§ **TASK DETAILS**
Work out how many lines of the listing below hold the word "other", and give that number only.

+ + + +

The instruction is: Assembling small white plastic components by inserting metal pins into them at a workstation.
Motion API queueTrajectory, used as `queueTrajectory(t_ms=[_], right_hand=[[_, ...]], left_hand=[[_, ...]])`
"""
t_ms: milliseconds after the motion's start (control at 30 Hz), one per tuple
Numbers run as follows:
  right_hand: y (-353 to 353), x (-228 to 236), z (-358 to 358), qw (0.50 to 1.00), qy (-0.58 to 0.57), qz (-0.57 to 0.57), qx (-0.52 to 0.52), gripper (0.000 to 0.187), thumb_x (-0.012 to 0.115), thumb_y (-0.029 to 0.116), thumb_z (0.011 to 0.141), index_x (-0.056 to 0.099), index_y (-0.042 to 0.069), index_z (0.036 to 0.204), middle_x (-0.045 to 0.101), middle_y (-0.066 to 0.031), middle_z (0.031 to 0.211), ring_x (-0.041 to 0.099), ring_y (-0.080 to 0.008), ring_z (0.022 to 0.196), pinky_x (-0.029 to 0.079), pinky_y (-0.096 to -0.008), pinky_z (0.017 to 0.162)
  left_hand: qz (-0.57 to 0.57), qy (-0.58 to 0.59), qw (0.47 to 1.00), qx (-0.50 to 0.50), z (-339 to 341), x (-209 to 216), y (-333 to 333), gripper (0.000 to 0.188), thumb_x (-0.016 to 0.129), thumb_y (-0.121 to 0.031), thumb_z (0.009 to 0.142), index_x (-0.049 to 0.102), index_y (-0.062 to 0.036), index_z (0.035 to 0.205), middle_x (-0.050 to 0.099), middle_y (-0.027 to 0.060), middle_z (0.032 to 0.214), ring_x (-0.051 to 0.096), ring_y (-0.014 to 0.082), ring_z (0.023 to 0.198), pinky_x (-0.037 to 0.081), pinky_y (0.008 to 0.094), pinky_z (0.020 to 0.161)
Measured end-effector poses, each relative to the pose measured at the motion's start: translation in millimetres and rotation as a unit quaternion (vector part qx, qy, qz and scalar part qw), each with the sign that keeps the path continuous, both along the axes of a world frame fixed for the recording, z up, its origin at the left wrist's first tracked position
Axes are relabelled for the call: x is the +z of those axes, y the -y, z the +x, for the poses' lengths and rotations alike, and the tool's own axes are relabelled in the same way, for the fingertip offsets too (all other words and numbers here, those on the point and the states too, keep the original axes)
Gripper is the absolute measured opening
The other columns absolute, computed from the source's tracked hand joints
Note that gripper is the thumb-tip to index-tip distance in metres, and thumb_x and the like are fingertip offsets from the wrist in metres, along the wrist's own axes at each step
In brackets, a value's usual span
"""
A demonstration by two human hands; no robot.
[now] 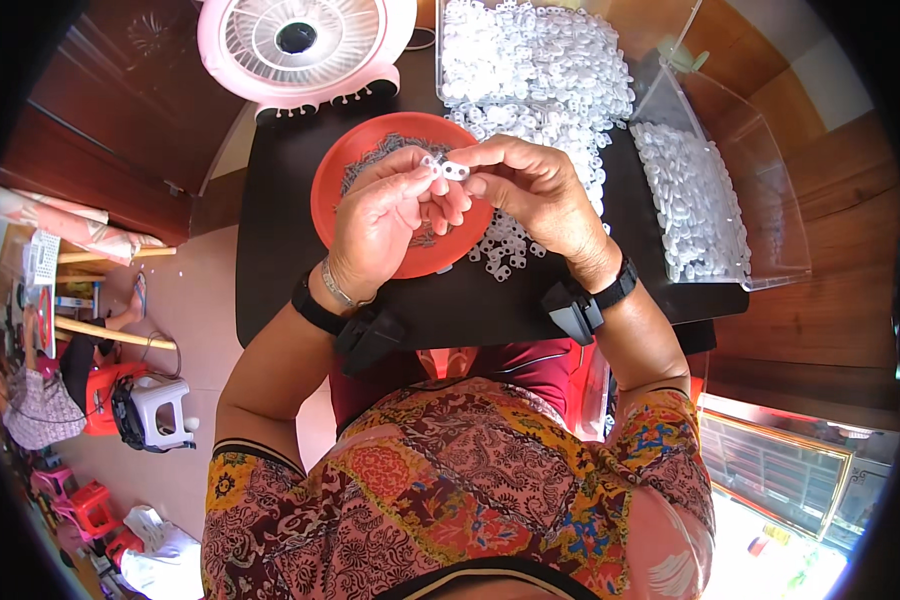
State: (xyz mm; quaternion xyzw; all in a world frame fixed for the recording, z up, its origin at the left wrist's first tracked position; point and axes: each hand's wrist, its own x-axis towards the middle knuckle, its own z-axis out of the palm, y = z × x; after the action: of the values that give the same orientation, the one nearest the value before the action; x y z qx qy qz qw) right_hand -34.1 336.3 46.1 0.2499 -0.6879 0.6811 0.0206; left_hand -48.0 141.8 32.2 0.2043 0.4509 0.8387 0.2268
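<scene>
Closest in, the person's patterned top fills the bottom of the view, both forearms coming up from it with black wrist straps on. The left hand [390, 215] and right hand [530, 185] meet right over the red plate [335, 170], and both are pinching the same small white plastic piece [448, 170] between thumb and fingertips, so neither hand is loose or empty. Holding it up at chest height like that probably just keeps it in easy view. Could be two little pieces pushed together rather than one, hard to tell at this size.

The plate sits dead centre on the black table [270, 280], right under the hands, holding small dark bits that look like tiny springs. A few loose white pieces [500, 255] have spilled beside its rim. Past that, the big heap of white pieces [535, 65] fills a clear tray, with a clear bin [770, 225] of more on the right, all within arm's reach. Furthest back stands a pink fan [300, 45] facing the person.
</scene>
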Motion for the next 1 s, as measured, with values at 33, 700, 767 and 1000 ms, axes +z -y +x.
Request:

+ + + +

§ **ANSWER SPACE**
2